## What the exercise asks
Every line from the one with "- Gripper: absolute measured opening" to the final line of the listing below should be repeated exactly, and only those.

## Data for analysis
* * * * * * *

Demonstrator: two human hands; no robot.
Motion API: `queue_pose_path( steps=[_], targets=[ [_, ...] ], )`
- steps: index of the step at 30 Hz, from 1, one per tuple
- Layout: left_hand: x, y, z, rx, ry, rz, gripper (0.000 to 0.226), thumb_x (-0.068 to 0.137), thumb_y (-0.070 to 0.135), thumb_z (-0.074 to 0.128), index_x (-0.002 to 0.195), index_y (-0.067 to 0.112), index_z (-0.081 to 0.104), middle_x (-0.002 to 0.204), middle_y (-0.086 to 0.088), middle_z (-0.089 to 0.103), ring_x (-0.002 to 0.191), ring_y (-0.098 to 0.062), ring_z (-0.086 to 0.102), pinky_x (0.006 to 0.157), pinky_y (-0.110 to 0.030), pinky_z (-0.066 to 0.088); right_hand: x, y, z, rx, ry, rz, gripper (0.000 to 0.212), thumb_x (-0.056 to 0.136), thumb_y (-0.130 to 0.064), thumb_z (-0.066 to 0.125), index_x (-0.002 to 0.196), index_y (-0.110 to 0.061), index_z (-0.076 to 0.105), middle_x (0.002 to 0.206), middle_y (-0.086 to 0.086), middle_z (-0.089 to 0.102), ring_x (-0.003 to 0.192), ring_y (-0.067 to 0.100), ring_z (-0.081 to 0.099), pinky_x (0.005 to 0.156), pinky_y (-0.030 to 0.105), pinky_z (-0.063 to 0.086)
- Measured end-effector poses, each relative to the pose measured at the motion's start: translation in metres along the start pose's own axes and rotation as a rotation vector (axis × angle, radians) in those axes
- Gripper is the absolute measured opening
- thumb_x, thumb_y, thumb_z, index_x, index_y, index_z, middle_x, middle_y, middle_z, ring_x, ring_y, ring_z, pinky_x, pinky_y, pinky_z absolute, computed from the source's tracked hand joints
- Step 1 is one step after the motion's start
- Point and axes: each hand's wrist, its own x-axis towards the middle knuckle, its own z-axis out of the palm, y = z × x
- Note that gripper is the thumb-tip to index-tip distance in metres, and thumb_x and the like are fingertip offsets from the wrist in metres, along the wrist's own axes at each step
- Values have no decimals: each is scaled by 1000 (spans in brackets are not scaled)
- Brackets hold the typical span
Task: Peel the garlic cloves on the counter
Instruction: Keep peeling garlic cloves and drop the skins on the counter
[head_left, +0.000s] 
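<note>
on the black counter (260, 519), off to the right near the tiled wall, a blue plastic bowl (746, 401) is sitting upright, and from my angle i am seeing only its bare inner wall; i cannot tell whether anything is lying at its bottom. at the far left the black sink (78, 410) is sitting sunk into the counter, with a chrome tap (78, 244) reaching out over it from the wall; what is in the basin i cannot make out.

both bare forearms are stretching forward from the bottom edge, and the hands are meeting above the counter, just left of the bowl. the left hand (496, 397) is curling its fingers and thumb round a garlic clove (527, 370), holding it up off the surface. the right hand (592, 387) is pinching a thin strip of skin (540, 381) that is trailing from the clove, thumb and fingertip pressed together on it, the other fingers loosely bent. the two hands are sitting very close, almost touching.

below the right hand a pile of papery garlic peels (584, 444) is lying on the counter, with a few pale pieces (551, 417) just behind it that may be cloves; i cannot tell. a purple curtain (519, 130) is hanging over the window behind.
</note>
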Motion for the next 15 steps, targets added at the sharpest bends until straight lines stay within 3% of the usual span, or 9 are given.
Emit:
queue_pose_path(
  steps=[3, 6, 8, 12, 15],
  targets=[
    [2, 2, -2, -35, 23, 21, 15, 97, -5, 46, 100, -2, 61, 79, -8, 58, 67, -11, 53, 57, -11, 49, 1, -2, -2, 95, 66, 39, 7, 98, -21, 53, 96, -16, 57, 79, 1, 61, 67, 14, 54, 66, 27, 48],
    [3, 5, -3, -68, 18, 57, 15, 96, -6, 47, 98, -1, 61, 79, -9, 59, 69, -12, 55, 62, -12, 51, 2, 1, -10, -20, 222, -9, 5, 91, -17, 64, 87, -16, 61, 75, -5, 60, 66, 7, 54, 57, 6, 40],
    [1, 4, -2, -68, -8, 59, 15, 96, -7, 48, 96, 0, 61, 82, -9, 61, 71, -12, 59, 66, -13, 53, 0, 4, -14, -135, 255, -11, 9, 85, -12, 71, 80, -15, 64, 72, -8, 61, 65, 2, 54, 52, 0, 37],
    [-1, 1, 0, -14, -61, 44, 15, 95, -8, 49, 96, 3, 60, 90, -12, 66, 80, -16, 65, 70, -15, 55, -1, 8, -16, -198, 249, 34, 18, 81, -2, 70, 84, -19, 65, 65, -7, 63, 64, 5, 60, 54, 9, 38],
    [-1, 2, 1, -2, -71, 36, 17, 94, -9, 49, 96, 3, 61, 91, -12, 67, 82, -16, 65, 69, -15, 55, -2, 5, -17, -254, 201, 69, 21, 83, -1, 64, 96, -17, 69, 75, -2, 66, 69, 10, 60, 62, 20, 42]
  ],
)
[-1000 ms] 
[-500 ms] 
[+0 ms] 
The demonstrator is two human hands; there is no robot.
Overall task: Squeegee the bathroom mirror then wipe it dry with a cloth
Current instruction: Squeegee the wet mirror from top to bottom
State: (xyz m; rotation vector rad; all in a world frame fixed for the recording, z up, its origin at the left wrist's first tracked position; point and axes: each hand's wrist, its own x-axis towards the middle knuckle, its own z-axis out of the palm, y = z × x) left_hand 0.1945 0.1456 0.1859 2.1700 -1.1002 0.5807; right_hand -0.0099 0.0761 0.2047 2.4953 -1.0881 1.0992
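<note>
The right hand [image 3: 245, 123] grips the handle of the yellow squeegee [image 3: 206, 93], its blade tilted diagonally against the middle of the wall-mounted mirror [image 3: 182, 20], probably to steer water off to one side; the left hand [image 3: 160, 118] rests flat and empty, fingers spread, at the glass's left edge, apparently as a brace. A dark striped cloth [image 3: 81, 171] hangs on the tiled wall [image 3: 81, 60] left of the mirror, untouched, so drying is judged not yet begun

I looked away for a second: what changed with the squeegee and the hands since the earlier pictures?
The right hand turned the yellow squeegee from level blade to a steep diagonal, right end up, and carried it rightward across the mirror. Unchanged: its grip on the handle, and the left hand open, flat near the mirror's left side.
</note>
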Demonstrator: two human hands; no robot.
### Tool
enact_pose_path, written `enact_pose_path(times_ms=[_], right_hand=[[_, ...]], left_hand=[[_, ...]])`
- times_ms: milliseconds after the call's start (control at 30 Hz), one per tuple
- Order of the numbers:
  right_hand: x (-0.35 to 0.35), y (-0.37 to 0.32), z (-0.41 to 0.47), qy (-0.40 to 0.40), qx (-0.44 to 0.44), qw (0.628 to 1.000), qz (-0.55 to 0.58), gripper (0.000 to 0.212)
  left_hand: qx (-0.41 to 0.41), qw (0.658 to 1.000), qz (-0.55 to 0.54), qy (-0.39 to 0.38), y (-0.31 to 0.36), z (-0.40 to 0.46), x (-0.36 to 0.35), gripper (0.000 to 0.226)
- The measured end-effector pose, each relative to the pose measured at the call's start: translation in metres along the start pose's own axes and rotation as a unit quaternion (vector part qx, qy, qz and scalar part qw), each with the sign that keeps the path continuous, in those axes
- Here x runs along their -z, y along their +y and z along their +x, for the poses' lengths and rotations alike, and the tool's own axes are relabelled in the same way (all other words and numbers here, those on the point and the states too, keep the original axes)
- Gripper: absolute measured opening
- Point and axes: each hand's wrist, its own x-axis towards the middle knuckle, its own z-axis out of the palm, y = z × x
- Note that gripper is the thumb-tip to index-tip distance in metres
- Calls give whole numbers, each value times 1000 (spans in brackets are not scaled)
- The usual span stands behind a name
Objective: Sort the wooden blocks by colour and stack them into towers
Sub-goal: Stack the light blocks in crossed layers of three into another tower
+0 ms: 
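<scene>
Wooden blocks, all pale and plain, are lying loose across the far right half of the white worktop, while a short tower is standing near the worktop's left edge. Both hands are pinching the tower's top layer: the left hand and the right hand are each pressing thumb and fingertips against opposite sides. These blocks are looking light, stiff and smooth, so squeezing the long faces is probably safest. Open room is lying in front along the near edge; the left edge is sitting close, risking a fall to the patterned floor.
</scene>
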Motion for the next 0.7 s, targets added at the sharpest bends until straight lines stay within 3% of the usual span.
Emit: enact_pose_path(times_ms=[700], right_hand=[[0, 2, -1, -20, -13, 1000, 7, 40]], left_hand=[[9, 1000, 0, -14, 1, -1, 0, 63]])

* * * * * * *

## Answer to the problem
- Gripper: absolute measured opening
- Point and axes: each hand's wrist, its own x-axis towards the middle knuckle, its own z-axis out of the palm, y = z × x
- Note that gripper is the thumb-tip to index-tip distance in metres
- Calls give whole numbers, each value times 1000 (spans in brackets are not scaled)
- The usual span stands behind a name
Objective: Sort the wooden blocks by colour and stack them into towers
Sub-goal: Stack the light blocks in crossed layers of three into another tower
+0 ms: 
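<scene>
Wooden blocks, all pale and plain, are lying loose across the far right half of the white worktop, while a short tower is standing near the worktop's left edge. Both hands are pinching the tower's top layer: the left hand and the right hand are each pressing thumb and fingertips against opposite sides. These blocks are looking light, stiff and smooth, so squeezing the long faces is probably safest. Open room is lying in front along the near edge; the left edge is sitting close, risking a fall to the patterned floor.
</scene>
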Motion for the next 0.7 s, targets added at the sharpest bends until straight lines stay within 3% of the usual span.
Emit: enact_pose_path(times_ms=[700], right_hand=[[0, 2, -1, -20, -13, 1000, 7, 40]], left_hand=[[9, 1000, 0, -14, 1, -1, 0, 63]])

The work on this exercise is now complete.